● INPUT DATA
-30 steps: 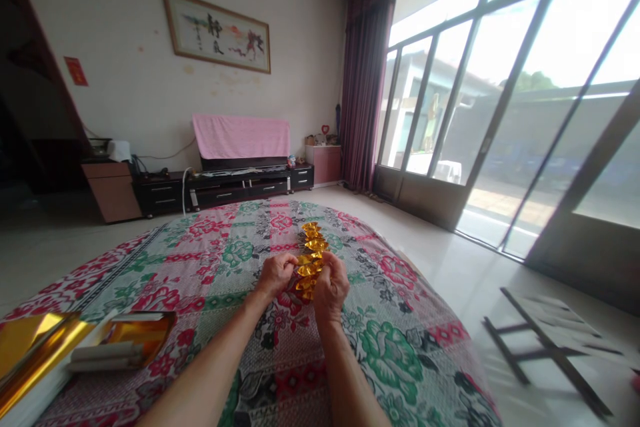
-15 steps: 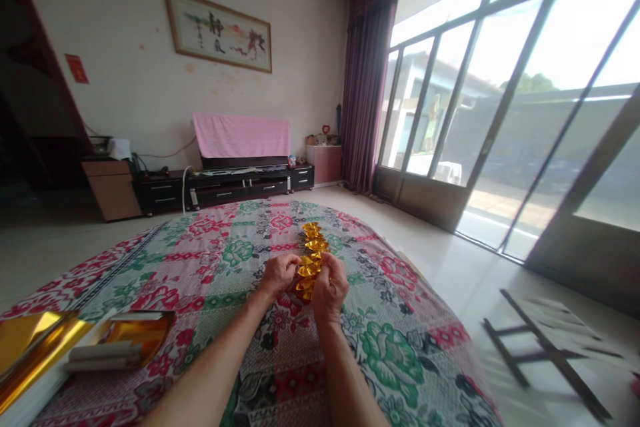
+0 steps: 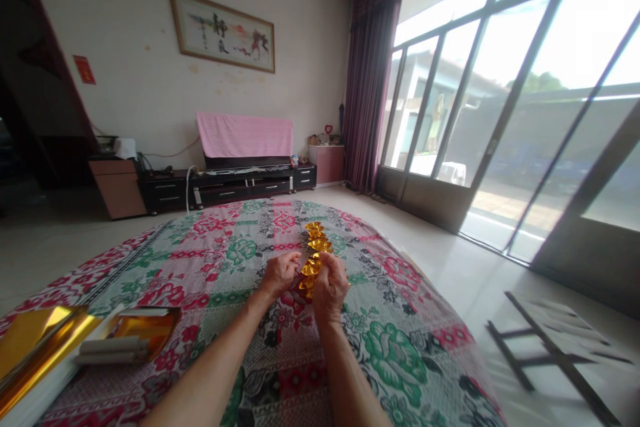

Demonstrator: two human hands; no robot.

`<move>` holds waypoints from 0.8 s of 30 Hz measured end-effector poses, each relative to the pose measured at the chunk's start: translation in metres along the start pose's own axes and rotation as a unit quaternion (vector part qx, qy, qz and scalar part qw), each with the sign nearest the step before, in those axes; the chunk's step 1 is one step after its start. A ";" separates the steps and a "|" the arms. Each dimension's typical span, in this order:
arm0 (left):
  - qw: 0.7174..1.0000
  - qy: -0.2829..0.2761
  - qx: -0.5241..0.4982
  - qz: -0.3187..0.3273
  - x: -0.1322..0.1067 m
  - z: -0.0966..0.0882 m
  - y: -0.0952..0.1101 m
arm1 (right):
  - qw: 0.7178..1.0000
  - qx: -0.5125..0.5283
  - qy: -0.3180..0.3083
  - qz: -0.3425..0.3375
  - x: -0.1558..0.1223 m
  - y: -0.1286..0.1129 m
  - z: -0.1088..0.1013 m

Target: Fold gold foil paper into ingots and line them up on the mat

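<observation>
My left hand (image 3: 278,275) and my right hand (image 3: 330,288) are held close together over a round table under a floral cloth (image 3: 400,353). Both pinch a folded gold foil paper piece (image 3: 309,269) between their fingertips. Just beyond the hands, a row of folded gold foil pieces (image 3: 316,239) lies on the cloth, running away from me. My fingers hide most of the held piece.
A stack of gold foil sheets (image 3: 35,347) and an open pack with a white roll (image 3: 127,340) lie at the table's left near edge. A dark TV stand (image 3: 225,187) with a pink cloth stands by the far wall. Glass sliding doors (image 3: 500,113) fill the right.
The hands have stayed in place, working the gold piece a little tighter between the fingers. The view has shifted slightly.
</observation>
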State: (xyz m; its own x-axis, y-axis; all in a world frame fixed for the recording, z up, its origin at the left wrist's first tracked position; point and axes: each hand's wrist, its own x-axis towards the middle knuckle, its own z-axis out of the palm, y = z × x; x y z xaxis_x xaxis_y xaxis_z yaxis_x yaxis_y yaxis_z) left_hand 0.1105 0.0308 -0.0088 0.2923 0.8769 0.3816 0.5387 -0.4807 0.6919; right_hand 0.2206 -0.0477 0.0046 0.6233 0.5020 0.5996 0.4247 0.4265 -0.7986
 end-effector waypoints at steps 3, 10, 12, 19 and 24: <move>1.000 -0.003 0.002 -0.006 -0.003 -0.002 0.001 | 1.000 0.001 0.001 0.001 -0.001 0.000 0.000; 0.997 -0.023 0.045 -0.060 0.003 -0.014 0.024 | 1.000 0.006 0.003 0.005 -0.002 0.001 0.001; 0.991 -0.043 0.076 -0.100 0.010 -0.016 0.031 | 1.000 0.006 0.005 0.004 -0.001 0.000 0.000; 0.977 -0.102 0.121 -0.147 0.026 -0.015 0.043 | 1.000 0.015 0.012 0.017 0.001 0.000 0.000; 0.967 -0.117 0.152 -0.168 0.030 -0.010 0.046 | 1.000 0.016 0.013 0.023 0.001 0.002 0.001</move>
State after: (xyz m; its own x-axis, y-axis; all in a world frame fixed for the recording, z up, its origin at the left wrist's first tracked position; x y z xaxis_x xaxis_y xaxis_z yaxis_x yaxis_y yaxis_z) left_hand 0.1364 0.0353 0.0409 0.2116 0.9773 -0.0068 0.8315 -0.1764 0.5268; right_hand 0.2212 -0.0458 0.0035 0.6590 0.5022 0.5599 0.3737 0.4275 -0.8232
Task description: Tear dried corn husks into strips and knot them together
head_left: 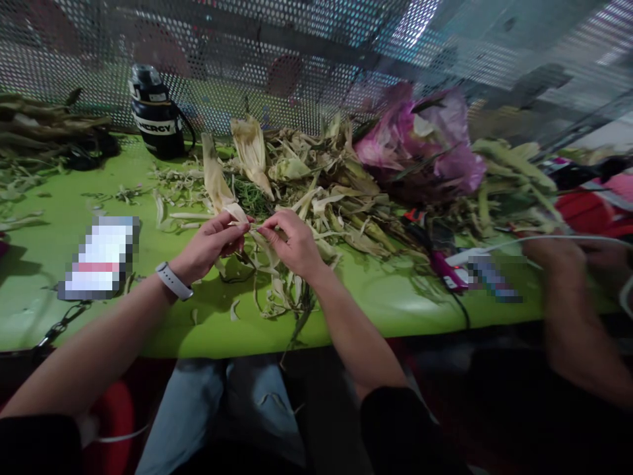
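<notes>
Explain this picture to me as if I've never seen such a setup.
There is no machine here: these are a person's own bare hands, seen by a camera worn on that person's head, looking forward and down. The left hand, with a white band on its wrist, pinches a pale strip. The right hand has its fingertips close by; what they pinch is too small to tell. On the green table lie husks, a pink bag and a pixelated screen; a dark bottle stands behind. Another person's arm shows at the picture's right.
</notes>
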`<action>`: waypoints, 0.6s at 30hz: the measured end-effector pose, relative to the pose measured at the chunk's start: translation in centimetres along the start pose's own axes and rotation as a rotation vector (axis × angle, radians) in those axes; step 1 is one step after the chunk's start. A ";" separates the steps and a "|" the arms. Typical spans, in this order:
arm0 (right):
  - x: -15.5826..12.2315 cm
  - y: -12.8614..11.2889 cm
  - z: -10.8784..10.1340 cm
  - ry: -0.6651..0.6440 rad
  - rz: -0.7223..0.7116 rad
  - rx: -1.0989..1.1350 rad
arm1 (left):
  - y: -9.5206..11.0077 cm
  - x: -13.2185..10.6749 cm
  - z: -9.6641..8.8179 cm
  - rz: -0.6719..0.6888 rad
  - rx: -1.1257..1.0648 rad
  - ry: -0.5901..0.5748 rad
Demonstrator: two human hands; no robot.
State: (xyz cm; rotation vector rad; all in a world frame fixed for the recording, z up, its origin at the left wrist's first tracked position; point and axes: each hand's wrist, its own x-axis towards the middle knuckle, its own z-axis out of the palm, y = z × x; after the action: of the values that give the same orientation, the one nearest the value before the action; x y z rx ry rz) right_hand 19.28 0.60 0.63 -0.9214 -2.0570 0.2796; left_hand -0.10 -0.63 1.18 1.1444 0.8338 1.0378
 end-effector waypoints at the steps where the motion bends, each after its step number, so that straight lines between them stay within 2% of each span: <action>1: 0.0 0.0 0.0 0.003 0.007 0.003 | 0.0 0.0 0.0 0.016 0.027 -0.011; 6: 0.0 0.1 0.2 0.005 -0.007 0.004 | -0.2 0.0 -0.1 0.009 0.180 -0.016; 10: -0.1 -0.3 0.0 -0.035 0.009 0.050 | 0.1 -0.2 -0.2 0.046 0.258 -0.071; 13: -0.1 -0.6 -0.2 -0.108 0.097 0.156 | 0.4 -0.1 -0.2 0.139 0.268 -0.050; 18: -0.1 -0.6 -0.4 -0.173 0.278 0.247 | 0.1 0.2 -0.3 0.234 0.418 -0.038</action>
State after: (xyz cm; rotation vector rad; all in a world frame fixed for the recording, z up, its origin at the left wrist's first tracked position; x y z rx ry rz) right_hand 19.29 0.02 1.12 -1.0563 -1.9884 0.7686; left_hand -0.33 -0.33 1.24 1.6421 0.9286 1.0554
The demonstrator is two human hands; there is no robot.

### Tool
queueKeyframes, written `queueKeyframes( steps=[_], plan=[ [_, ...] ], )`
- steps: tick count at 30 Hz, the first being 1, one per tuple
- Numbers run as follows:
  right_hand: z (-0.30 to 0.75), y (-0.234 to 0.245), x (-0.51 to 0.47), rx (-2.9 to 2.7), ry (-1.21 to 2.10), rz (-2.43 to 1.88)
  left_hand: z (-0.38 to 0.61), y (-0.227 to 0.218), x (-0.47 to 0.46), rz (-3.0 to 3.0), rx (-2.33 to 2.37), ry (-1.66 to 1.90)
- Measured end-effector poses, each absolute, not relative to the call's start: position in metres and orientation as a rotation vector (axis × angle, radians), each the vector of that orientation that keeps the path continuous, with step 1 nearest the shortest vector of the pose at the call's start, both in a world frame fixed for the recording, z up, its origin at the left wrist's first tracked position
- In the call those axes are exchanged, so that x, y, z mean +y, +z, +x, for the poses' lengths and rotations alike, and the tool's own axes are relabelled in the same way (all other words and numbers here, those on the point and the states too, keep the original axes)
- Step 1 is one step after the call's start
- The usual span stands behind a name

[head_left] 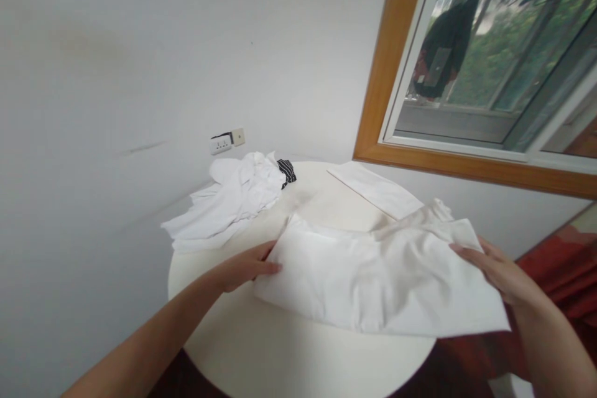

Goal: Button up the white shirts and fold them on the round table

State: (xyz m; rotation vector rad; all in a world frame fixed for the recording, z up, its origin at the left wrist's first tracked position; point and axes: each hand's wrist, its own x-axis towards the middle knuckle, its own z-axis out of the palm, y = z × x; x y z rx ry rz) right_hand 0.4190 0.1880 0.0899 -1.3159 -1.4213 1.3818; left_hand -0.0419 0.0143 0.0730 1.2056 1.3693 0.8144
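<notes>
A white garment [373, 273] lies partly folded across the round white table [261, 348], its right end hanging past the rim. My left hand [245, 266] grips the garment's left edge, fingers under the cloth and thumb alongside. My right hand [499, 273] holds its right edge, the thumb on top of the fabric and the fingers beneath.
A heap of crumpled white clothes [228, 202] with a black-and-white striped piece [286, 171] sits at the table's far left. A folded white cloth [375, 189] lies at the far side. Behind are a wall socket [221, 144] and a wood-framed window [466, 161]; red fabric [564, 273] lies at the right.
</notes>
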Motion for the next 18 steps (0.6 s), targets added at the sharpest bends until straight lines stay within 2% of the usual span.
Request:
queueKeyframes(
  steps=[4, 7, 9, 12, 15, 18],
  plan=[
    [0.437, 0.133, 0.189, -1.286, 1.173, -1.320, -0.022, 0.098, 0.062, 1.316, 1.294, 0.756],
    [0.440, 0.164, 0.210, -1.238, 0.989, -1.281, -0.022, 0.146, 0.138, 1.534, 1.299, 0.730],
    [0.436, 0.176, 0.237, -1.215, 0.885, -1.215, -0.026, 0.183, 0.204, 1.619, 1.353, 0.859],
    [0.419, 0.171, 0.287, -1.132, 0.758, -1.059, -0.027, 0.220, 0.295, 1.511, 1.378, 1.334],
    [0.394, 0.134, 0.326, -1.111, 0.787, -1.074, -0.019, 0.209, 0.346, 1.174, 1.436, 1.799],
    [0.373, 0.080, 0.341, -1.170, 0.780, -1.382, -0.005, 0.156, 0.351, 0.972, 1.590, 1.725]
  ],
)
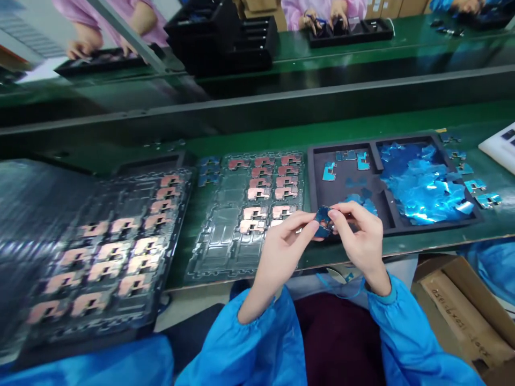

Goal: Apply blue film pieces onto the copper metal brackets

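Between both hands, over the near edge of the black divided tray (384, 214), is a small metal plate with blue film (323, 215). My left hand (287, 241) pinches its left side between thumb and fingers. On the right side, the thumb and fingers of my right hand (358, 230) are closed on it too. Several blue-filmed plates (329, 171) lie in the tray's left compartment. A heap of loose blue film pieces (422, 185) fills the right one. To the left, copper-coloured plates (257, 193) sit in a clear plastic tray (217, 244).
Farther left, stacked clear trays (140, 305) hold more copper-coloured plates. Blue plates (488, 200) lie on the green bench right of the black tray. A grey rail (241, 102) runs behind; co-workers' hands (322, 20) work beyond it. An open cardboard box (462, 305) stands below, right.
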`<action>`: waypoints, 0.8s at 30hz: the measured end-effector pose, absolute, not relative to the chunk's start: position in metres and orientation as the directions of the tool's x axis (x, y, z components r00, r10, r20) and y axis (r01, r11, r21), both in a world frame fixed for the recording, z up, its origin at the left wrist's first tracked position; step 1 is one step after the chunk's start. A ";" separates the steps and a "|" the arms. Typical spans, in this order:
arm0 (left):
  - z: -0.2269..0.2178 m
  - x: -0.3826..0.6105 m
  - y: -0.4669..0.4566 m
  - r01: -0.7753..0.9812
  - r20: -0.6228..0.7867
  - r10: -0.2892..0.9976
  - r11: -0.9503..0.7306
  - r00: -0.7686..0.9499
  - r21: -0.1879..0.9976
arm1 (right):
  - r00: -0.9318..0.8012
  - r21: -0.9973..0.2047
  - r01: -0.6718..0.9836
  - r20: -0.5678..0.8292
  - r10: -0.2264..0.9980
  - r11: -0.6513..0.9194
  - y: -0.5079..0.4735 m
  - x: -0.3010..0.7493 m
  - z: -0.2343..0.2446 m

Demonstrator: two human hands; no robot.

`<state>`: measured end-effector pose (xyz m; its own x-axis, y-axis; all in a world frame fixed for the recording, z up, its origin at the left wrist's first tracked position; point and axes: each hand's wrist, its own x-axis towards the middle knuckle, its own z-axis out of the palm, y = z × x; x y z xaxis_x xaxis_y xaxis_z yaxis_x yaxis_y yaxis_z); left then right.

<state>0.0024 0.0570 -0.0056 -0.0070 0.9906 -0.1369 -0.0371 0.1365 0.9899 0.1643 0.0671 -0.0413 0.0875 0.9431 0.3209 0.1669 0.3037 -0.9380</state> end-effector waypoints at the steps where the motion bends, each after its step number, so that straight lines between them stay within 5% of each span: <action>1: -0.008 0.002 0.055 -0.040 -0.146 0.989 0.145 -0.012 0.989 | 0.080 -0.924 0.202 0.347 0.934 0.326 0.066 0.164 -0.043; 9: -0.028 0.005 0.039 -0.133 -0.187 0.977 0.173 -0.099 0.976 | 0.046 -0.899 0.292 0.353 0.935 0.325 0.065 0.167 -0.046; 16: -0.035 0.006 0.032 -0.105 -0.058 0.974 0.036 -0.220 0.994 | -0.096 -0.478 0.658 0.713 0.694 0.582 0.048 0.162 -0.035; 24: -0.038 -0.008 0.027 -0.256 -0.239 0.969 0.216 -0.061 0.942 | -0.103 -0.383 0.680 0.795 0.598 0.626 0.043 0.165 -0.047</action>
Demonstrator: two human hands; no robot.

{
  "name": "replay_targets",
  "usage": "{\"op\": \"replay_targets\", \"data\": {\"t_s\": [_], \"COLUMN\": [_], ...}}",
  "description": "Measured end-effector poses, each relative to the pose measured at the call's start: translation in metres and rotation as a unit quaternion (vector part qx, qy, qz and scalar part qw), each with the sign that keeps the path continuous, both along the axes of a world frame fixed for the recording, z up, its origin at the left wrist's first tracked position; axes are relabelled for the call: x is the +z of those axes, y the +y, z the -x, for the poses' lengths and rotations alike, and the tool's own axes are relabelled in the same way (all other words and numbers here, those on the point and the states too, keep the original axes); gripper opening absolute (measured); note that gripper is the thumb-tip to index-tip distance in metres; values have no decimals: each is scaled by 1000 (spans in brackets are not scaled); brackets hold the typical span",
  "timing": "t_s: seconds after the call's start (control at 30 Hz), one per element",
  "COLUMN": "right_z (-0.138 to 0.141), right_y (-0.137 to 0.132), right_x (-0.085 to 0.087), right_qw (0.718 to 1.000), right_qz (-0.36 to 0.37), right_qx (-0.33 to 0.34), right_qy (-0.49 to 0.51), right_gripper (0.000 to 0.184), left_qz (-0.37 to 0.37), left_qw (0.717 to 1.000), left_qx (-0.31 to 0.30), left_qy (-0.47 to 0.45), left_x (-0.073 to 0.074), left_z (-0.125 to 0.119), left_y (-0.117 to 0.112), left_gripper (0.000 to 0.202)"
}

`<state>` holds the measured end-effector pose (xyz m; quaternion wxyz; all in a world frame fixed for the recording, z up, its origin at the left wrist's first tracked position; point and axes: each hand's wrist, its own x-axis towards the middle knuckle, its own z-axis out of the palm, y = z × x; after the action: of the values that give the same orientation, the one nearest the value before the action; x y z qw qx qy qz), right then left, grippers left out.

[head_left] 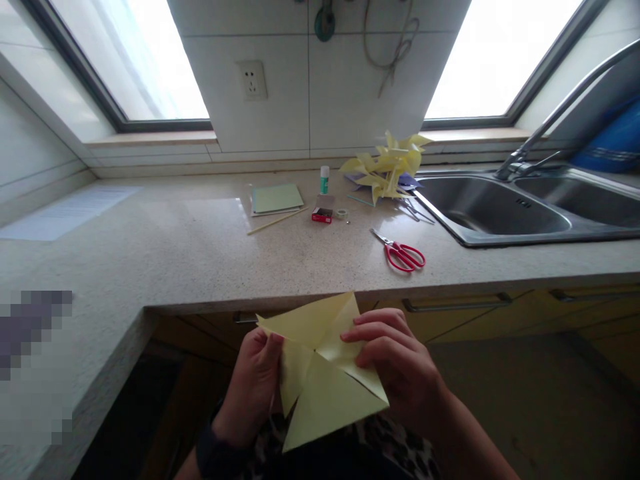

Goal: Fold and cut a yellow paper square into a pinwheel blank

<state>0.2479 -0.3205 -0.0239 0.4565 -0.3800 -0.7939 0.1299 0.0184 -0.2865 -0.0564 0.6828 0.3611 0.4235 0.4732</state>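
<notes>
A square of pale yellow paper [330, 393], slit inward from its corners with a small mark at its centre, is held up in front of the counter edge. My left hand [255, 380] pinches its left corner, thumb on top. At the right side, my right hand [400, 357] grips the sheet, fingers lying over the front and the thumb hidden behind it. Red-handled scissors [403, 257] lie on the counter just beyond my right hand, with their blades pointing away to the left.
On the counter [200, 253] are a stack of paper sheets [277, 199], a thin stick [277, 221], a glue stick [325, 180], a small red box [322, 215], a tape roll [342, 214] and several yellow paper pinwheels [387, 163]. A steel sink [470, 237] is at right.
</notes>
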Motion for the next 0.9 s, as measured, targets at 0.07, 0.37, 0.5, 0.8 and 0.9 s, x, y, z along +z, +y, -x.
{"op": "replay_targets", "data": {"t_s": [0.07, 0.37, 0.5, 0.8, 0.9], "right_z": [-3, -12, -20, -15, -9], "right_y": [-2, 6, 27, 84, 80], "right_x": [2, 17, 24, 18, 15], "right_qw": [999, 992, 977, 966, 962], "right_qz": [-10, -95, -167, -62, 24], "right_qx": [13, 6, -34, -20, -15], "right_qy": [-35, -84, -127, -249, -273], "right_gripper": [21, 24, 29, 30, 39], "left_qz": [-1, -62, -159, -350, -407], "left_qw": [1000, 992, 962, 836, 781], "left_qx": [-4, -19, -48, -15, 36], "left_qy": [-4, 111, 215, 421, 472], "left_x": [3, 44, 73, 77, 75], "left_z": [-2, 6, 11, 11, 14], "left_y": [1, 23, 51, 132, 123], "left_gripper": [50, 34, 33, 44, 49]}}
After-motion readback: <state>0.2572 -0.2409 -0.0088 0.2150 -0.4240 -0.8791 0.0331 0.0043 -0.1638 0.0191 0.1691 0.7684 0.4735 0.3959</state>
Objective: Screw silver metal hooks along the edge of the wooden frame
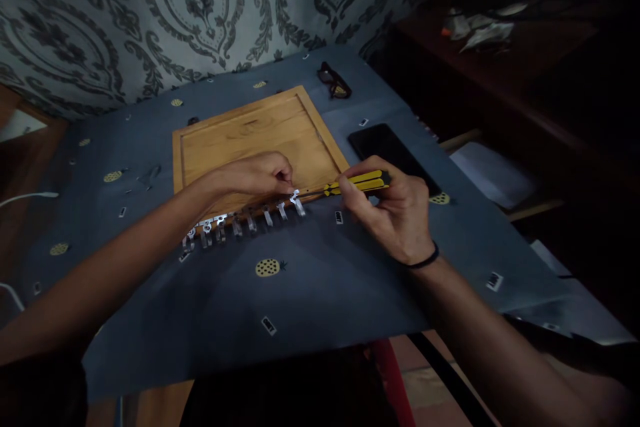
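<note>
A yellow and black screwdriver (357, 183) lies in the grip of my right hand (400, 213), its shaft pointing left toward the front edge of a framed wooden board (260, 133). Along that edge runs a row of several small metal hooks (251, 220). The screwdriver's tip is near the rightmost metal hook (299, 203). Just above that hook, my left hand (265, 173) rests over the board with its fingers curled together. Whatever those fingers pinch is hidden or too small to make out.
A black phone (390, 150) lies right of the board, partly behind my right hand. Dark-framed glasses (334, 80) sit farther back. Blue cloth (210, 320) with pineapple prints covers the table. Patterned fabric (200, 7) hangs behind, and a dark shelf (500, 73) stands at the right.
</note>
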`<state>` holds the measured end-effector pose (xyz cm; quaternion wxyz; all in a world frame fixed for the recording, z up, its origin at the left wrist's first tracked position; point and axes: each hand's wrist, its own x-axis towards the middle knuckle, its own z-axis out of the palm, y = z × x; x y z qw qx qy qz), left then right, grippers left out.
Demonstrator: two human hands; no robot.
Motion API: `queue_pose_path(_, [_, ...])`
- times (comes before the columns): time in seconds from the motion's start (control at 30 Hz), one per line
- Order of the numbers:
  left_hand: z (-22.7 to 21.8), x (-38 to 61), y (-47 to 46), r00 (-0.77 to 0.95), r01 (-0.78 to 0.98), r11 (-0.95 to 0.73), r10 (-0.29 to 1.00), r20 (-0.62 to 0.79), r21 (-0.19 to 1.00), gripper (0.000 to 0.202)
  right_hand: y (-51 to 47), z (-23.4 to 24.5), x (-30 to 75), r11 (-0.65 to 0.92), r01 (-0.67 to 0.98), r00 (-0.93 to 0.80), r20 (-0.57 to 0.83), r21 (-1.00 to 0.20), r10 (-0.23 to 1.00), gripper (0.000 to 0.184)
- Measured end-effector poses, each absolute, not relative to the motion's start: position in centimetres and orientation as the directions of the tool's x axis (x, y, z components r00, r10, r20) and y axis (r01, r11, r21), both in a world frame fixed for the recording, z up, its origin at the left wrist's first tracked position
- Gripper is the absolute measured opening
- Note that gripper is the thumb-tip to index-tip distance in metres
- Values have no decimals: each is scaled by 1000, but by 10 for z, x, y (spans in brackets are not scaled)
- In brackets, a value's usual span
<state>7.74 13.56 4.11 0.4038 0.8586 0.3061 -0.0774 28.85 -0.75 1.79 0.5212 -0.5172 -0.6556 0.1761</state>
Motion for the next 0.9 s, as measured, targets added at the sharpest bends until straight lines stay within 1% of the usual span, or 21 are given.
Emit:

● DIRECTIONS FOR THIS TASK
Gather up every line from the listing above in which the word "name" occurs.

● TASK ANSWER
- The usual span stands behind a name
  "name": "replay_targets",

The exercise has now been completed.